_What you are asked to do_: Your reply should contain the whole listing below, repeated exactly, and no images.

═══ Stored data ═══

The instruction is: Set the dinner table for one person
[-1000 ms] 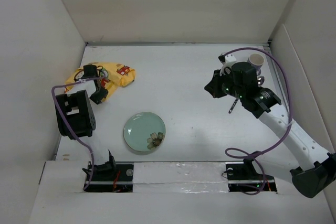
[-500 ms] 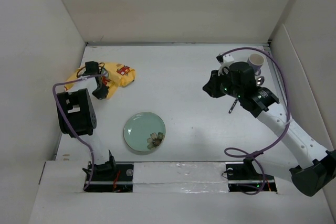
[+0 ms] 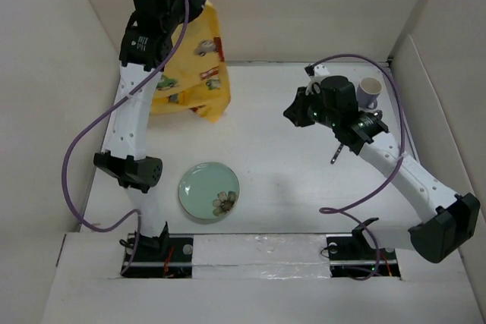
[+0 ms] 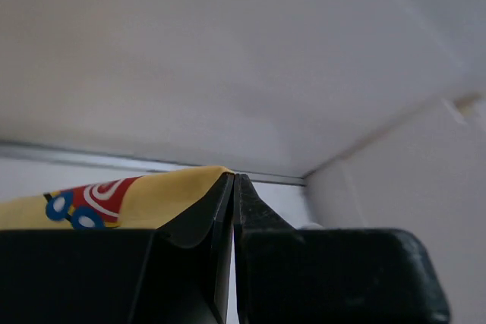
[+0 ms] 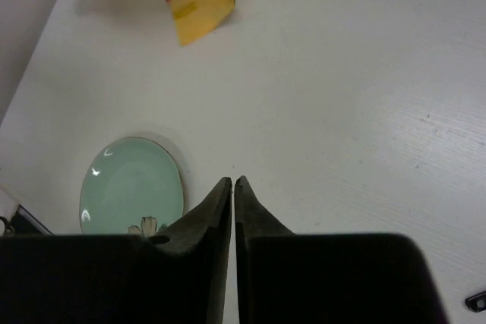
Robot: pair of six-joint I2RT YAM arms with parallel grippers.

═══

_Solution to the problem_:
The instruction is: Set the dinner table for one person
[-1000 ms] 
[-500 ms] 
[+0 ms] 
[+0 ms] 
[+0 ms] 
Robot: pair of six-joint I2RT YAM arms with parallel grippers.

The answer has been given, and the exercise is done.